[What is expected]:
Pull every line containing the word "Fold" out of the material below.

[Available data]:

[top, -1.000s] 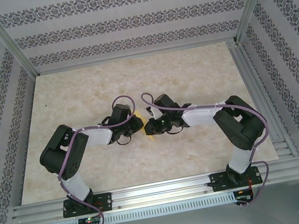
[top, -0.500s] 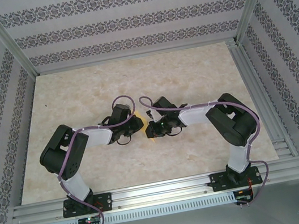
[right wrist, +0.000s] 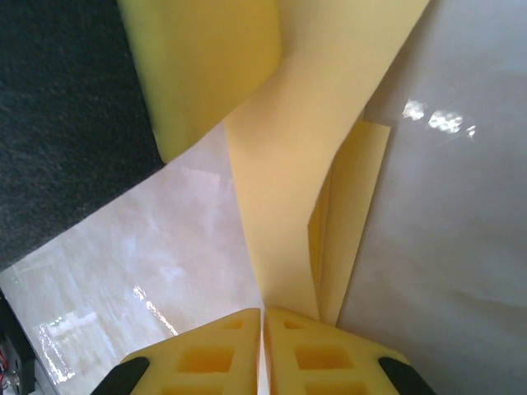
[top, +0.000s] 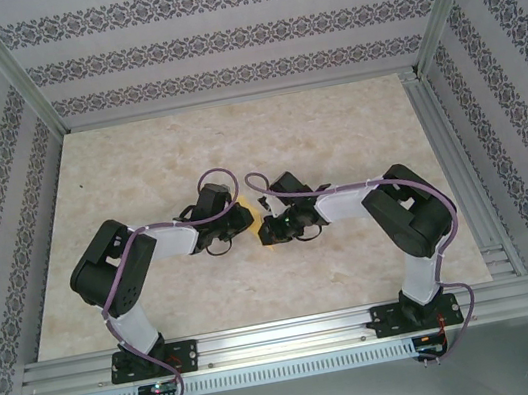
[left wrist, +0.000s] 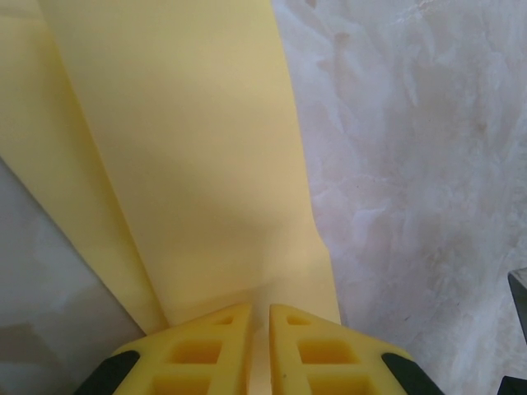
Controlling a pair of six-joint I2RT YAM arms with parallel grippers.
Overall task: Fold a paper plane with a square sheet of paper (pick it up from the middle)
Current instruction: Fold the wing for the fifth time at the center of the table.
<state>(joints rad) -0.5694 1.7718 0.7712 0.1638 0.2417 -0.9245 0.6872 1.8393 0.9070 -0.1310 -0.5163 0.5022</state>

[Output of the exercise]:
Overall task: Fold a paper plane with a square sheet of paper (pick it up from the middle)
Current instruction: Fold the wing for the fifth time at the center of the table.

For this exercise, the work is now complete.